Attack on Russian Oil Export Hub: Ukraine's naval drone attack on Russia's port of Novorossiysk, a crucial hub for Russian oil exports on the Black Sea, heightened geopolitical tensions. This incident led to concerns about potential disruptions in oil supply from Russia, the world's second-largest oil exporter, per a CNBC article.
Saudi Arabia's Extended Production Cut: OPEC ace Saudi Arabia, the world's top oil exporter, extended its voluntary crude oil output cut of one million barrels per day until the end of September. The initial cut was implemented in July through August and was later extended with the possibility of further extensions and deepening.

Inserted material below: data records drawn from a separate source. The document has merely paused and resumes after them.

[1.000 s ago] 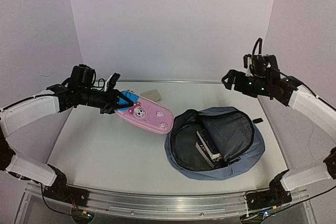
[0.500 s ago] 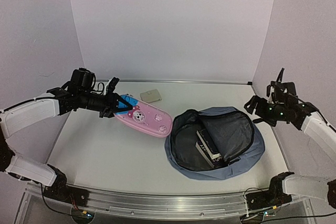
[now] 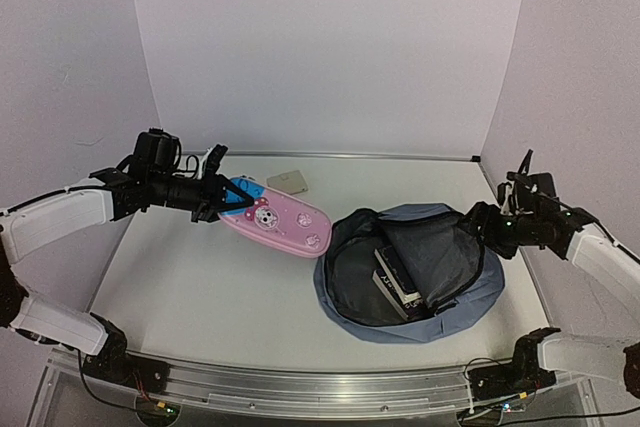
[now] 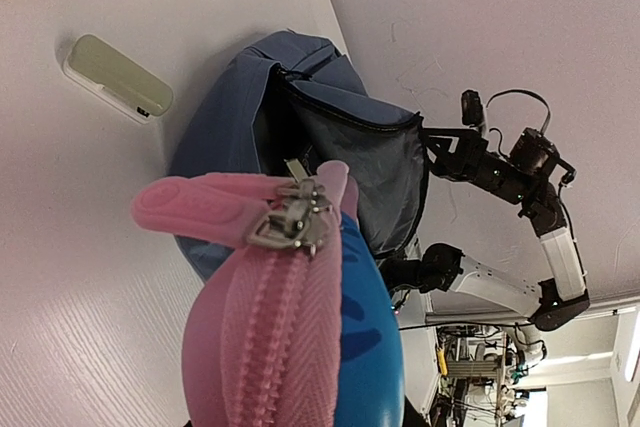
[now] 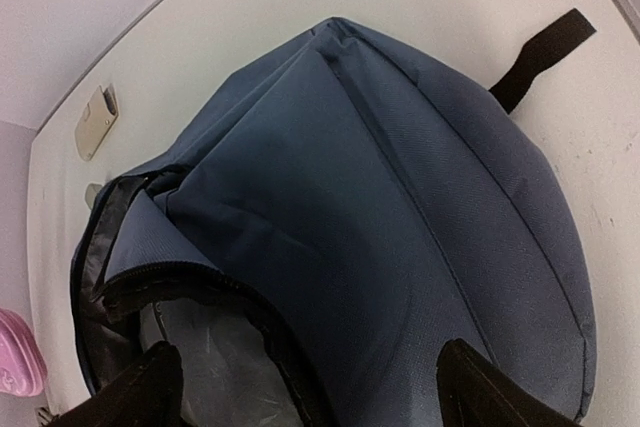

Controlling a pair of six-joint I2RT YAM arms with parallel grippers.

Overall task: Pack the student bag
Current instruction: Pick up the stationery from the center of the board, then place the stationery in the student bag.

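Seen from above, a white table [image 3: 200, 287] is enclosed by pale lilac walls. At the left of the frame the left arm reaches toward the centre, and the left gripper [image 3: 222, 197] is clamped on the blue end of a pink pencil case [image 3: 285, 227] with a cartoon face on it. The case slants down to the right, its far end close to the bag; whether that end touches the table cannot be told. The left wrist camera looks along the case's pink zip toward the bag. Just behind the case, near the back wall, lies a small pale flat box [image 3: 288, 182]. Right of centre sits the student bag [image 3: 470, 297], a grey-blue backpack lying on the table with its mouth wide open and its dark lining showing; a book [image 3: 398, 285] rests inside. At the right of the frame the right gripper [image 3: 488, 232] hangs at the bag's right rim. In the right wrist view its dark fingers [image 5: 500, 392] stand well apart above the blue fabric, gripping nothing, and a black strap [image 5: 545, 42] lies on the table at upper right.
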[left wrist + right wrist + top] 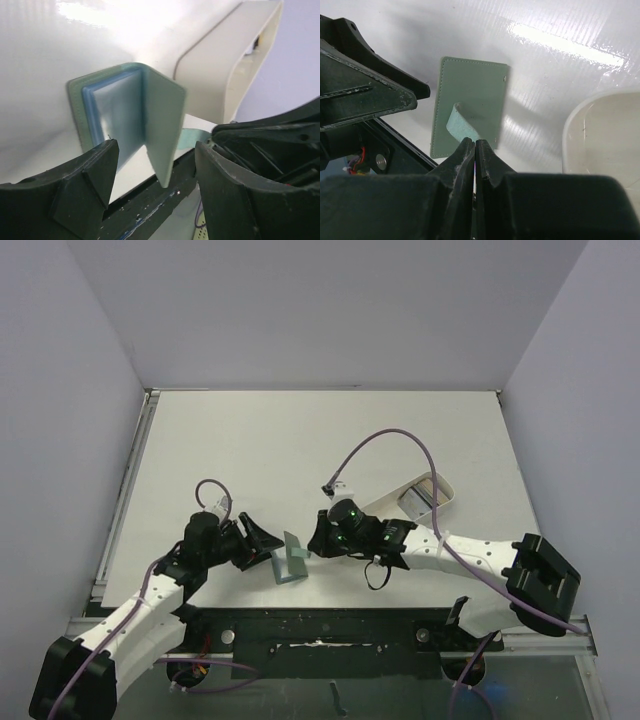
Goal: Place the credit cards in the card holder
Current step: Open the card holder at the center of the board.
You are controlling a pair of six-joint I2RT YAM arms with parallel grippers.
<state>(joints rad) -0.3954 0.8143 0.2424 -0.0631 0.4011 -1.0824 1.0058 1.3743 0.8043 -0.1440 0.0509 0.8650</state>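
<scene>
The card holder (292,559) stands half open near the table's front edge. One flap (112,112) lies flat and shows its pale blue inside. The other grey-green flap (470,97) stands upright. My right gripper (475,145) is shut on the teal strap (460,124) that comes off that flap, and holds it up. My left gripper (155,160) is open just left of the holder, its fingers (95,172) apart on either side of the upright flap's near edge without touching it. Pale credit cards (416,503) lie in the white tray.
A long white oval tray (437,483) sits right of the holder, behind my right arm (450,552). The black front rail (320,625) runs just below the holder. White walls close in the table on three sides.
</scene>
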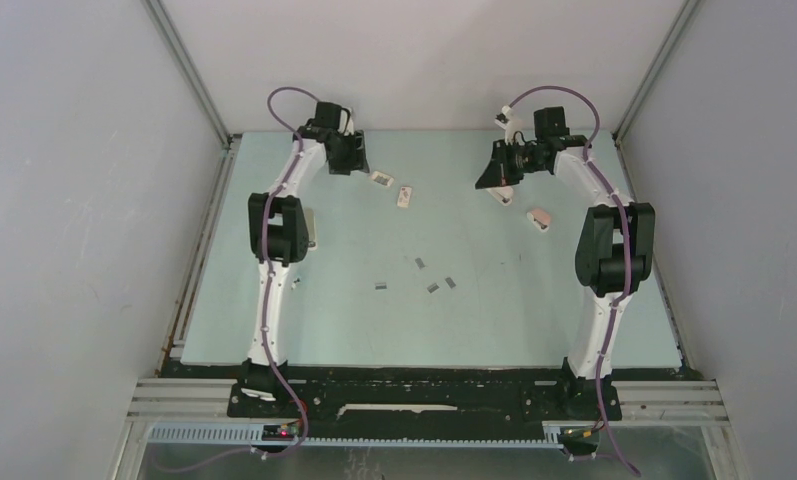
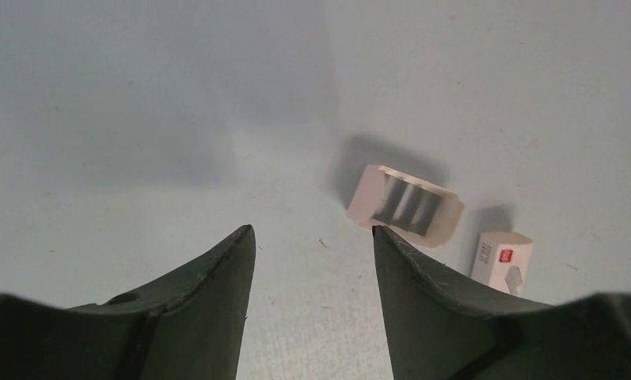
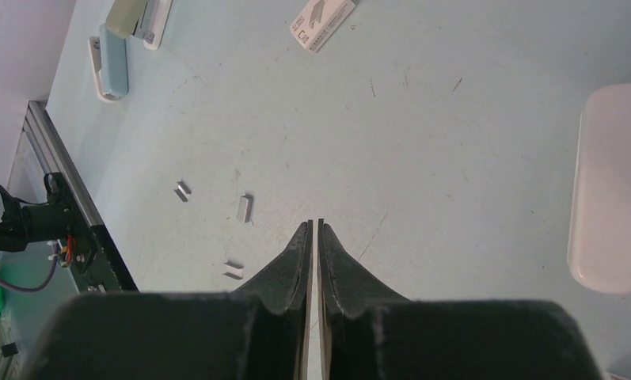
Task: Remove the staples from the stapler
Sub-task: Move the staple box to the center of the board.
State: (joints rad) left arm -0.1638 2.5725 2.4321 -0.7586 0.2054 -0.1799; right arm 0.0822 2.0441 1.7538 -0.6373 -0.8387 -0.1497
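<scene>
the pale green bench (image 1: pixel 274 320) carries everything, and both arms stretch to its far side, the left arm to the far left and the right arm to the far right. the biggest loose thing is the pale pink stapler (image 3: pixel 609 190), lying flat just to the right of the right claw (image 3: pixel 313 223). a blue stapler (image 3: pixel 112 59) lies well apart from it at the left edge, near the left arm.

the right claw is closed, its fingers pressed together with nothing seen between them. it points down at bare bench, so it looks to be between jobs rather than carrying anything. the left claw (image 2: pixel 312 231) is open and empty. it hovers low near an open little tray (image 2: pixel 405 204) with grey strips in it, probably spare stock, and a small white box (image 2: pixel 502 260) sits just beside the tray.

smallest of all are the staples (image 1: pixel 433 288): a few short grey strips scattered loose on the middle of the bench, well apart from both claws and from every stapler. lying out like that, they look to be already out of a stapler, so i judge the unloading largely done. whether any stapler holds more, i cannot tell.
</scene>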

Market Reactions and Analyst Insights
The impact of these geopolitical events on the oil market was immediate, leading to a surge in oil prices. Global benchmark Brent futures rose to $85.22 per barrel, while U.S. West Texas Intermediate (WTI) futures reached $81.10 per barrel, both the highest levels seen since mid-April. United States Oil ETF (USO - Free Report) is up 12% past month while United States Brent Oil ETF (BNO - Free Report) has added more than 10%.
Josh Young, Chief Investment Officer at Bison Interests, a prominent oil and gas investment firm, predicts even higher prices due to reduced oil supplies. Young believes that over the next five years, oil prices will remain volatile and continue to rise, as quoted on the CNBC article.
On the other hand, Citi's Ed Morse, the global head of commodity research at the bank, is relatively more optimistic about crude oil supplies after September. He anticipates that Saudi Arabia and Russia's output will likely increase in October, leading to a potential price ceiling of $90 per barrel this quarter. Morse also cites limited demand growth, particularly in China, as a contributing factor to price stability beyond the current quarter.
Sector ETFs to Benefit
Below we highlight a few sectors and their ETFs that could benefit from an oil price rally.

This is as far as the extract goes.